The NR website has a link to ‘data feeds’ and the sites that have been created using its data. For example, the third-party website Live PPM (Public Performance Measure) displays real-time performance information for each TOC, and receives more than ten million hits a month. Open Train Times has track diagrams showing the real-time position of each train in signal sections, and users can see the train arrival and departure times at stations. Trains.im has bar charts showing instantly which TOCs are having a good or bad day.

These developments are of value not only to rail customers, but also to the operators. As Peter Hicks, developer of Open Train Times, explains: “It’s popular with staff who use it in an advisory capacity. Platform staff use it to find out where trains are, I’ve had emails from signallers who want to see what’s happening at work when they’re off-shift, and I’ve been told that the British Transport Police has even used it when planning incident responses.” By releasing the data, NR has gained tools of value to both itself and the TOCs… at zero cost.

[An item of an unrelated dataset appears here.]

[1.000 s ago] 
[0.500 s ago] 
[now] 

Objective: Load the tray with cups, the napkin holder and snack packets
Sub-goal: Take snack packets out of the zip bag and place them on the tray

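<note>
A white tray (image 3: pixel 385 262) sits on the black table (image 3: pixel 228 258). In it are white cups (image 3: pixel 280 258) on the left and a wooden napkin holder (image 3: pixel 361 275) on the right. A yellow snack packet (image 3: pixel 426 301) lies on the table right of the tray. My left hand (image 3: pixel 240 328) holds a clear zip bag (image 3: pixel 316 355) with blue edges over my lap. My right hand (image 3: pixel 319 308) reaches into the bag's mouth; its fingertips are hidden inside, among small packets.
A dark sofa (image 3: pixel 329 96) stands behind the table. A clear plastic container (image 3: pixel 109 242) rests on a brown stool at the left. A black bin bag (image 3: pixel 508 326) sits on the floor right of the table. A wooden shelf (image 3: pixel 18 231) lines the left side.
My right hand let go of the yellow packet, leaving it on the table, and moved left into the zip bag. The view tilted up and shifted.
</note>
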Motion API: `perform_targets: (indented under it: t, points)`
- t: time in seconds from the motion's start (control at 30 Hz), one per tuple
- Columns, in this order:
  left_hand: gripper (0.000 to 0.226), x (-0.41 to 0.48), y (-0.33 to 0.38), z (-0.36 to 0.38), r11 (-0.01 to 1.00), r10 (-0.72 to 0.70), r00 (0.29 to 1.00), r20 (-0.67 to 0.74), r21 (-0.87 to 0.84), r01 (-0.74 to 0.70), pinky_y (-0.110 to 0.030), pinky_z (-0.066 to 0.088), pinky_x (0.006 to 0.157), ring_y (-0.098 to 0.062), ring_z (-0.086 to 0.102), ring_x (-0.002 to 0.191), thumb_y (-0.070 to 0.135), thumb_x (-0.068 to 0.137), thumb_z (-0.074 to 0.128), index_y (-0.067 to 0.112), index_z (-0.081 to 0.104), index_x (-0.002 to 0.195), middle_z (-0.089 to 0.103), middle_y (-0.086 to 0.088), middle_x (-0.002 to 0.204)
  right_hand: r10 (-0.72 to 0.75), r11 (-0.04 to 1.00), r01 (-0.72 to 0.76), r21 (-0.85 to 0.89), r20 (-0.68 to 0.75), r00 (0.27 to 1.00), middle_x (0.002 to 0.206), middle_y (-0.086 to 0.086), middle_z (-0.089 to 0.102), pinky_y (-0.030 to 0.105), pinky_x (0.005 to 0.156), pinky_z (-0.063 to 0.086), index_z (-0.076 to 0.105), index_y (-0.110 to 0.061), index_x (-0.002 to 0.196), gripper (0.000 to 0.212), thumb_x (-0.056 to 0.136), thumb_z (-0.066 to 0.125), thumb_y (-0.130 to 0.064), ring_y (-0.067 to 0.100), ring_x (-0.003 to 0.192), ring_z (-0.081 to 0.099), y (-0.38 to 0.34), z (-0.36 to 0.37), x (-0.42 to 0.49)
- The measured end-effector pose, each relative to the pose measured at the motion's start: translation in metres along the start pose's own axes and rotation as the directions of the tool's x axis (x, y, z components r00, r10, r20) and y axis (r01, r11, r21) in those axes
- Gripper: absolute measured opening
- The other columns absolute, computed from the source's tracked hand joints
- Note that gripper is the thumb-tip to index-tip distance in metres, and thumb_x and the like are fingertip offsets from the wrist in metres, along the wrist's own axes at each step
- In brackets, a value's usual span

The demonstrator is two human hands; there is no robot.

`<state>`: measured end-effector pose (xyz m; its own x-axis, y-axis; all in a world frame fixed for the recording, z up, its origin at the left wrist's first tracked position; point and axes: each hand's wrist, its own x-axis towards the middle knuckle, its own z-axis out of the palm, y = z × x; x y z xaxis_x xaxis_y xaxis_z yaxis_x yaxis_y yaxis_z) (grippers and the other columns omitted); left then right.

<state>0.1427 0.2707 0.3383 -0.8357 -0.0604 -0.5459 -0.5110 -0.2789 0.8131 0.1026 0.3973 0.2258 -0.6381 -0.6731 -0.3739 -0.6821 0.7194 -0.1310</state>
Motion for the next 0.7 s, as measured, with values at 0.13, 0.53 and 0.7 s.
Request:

TOCs themselves generate data on timetables, fares and the routes over which fares are valid, and the Rail Settlement Plan (today’s Railway Clearing House) within ATOC is  “authorised to make this data available under licence to third parties on behalf of the train companies, in order to promote rail travel and encourage the wider distribution of accurate and consistent rail travel information on an impartial basis”. Safeguards are put in place under the terms & conditions to which users must sign up, to protect the integrity of the data and to ensure that it is used accurately.

Following changes announced by the Rail Delivery Group in early 2014, a new online registration platform was launched in October giving developers automated access to the National Rail Enquiries (NRE) Darwin Webservice, making it even easier for people and organisations to use live train running information in their apps, websites and other services.

Darwin is the system paid for by train operators which analyses raw data from numerous rail industry sources to predict train arrival and departure times. This is part of the work of an RDG work stream headed by David Brown at Go-Ahead to extend openness and transparency in the rail industry.

ATOC Commercial Director David Mapp is leading on a joint research project with the Rail Safety & Standards Board to examine customer preferences such as the mode of transport to stations and catering preferences. The research is looking at the journey experience and ways in which TOCs and third party retailers such as thetrainline.com and redspottedhanky.com can use data to encourage additional trips through email and phone marketing.

The Rail Delivery Group has a dedicated transparency work stream, aimed at extending openness in the rail industry by making relevant data and information more accessible to rail users and other stakeholders.

On a broader level, the Office of Rail Regulation publishes statistical releases on eight themes: passenger and freight rail performance; passenger rail usage; freight rail usage; passenger rail service satisfaction; regional rail usage; key safety statistics; rail finance; and rail infrastructure, assets and environment. These are mostly self-explanatory, although the service satisfaction deals specifically with customer complaints.